Ce rassemblement résigné, traduit l’exacte matérialisation d’une soumission forcée à l’autorité coercitive, tandis que le porte-parole de l’armée burundaise revendiquait sans équivoque la responsabilité du blocus de Minembwe.
Cette image, à la fois révoltante et indicatrice d’une humiliation institutionnalisée, illustre avec acuité la tragique précarité d’une communauté dont la dignité et les droits élémentaires sont suspendus au bon vouloir d’un pouvoir armé, révélant, en creux, la mécanique implacable de l’oppression orchestrée et de la trahison des leurs.
Les manœuvres consistant à instrumentaliser les membres de sa propre communauté, au détriment de leur sécurité et de leur dignité, ne constituent nullement une nouveauté dans notre région.
Déjà au début des années 1990 au Rwanda, l’ancien président Juvénal Habyarimana et son parti, le MRND, se livrèrent à l’exploitation cynique et méthodique de leurs concitoyens, orchestrant persécutions et massacres contre les Tutsi dans de vastes pans du pays.
Parmi les instruments de cette machination, Antoine Nyetera se distingua par sa compromission totale, poursuivant après 1994 la négation du génocide qu’il avait lui-même survécu et encensant, en dépit de toute décence morale, le régime qu’il avait servi.
Cette duplicité incarne, de manière emblématique, la perfidie la plus raffinée : celle d’un individu trahissant ses pairs tout en revendiquant la légitimité d’une fidélité pervertie.
La récente venue de ces individus à Bujumbura, pour la plupart radiés de la principale association des Banyamulenge et ayant parcouru l’Atlantique aux frais de mécènes, illustre avec éclat l’ampleur de leur compromission.
Si, par un tour de passe pierre de la logique, ces mêmes individus se flattaient de défendre leur communauté, il leur faudrait accomplir ce que leur courage chétif leur interdit : se rendre à Minembwe, sur les Hauts Plateaux, afin de contempler l’inlassable ballet meurtrier des drones des FARDC, réduisant en cendres foyers et subsistances, et pour évaluer, à défaut de leur compassion absente, l’ampleur du blocus ethnique imposé par l’armée burundaise, qui prive leurs proches de l’accès aux marchés et aux ressources vitales.
Mais il est vain d’espérer une telle épreuve de ces héros de salon : leur bravoure s’évapore au simple frémissement du devoir, laissant derrière elle un désert de lâcheté qui ferait rougir d’envie les plus habiles prestidigitateurs.
Après cette confrontation avec la réalité de Minembwe, ces messieurs pourraient regagner Bujumbura pour poursuivre leur prétendue « advocacy » auprès de l’un de leurs principaux persécuteurs.

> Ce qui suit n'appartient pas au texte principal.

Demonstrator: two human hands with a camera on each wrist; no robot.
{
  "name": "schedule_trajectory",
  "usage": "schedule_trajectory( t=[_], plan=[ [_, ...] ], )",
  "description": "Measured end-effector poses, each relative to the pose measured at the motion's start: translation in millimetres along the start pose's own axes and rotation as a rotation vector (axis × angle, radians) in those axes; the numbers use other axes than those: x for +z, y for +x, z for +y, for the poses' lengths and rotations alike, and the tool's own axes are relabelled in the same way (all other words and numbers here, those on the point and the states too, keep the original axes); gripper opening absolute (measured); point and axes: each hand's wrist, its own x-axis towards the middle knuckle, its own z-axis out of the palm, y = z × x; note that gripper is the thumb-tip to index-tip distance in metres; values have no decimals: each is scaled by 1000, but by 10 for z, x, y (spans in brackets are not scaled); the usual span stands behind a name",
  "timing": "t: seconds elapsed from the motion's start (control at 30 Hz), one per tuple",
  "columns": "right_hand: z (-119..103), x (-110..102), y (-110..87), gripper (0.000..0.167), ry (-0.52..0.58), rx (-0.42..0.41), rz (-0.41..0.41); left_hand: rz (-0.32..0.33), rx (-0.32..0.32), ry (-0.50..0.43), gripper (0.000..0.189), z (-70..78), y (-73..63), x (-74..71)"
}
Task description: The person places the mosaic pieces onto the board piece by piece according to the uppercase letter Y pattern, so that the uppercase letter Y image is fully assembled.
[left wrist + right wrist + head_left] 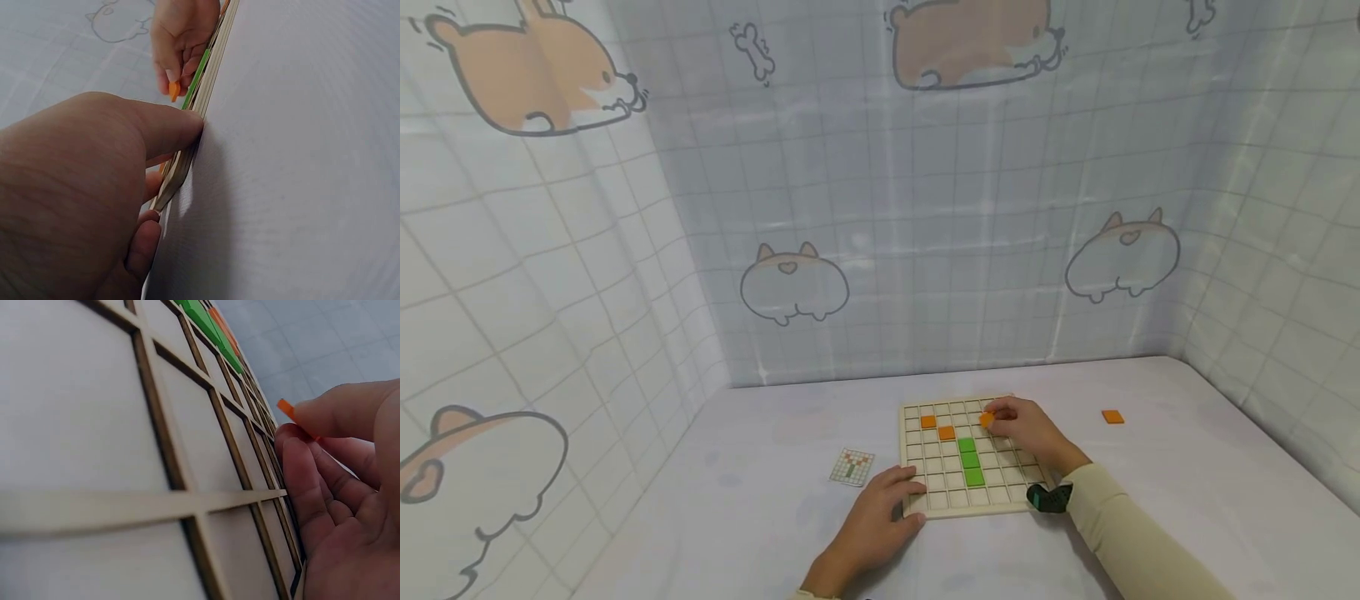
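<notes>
A wooden grid board (937,500) lies on the table, its cells edged by raised strips. Three green square tiles (970,460) fill a column near its middle, and two orange tiles (947,433) sit up and to the left of them. My right hand (1026,429) pinches another orange tile (287,409) between thumb and fingers, over the upper right part of the board. At the board's lower left corner, my left hand (880,512) rests with thumb and fingertips against the edge; in the left wrist view its thumb (178,127) presses the board's side.
A small pattern card (852,467) with a coloured grid lies left of the board. One loose orange tile (1113,417) is on the table to the right. A dark band (1049,498) is on the right wrist. Curtains (895,250) with dog drawings enclose the table.
</notes>
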Motion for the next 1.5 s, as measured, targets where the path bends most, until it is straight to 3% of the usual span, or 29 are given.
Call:
schedule_trajectory(
  t=[0.6,1.23,1.5],
  plan=[
    [38,72,40,28,-132,-63,6,-12,-14,-5,33,11,-4,-14],
    [5,25,14,30,-124,-14,-12,-34,-43,-6,33,42,7,-33],
    [-2,25,15,29,-118,-33,-5,-40,-58,-16,33,34,25,-50]
  ],
)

Il importe de souligner, contrairement aux assertions du leader de ce groupe devant les caméras, que le Président du Burundi les a reçus en sa seule qualité nationale et non comme président de l’Union Africaine, n’ayant reçu aucun mandat du Sommet de l’UA en ce sens.
A moins qu’Evariste Ndayishimiye, qui n’en est pas à son premier égarement dans l’attribution de prérogatives nationales à l’UA, ne méconnaisse fondamentalement les limites de son rôle institutionnel, cette posture témoigne une fois de plus de la fragilité morale et éthique qui gangrène la conduite de certains dirigeants africains.
Ainsi se déploie, dans ce théâtre de compromission et de trahison, une opprobre pérenne : celle qui s’attache inexorablement à ceux qui, par cupidité, par lâcheté ou par calcul intéressé, trahissent leur communauté.
Cette infamie, irréversible et indélébile, perdure au-delà des voyages, des discours et des gesticulations diplomatiques et restera comme le stigmate inaltérable de ceux qui, sous couvert de défense communautaire, se font complices de l’oppression et de la destruction de leurs semblables.
Le périple de ces individus depuis les États-Unis jusqu’à Bujumbura incarne une mécanique perverse déjà observée à maintes reprises dans notre région : la trahison organisée, présentée comme une action de sauvegarde ou de représentation communautaire.
A Minembwe, face aux frappes aériennes incessantes et au blocus systématique, se révèle l’essence véritable de leur entreprise : non pas la protection de leurs pairs, mais l’asservissement de leur conscience à des intérêts extérieurs et à des calculs politiques dévoyés.
Ce spectacle de duplicité, où la perfidie se drape de pseudo-légitimité, rappelle avec acuité que la loyauté communautaire et la conscience collective, une fois violées au profit de l’opportunisme et de la compromission, se muent en un fardeau éternel et en une ignominie indélébile, marquant à jamais ceux qui ont choisi de trahir les leurs.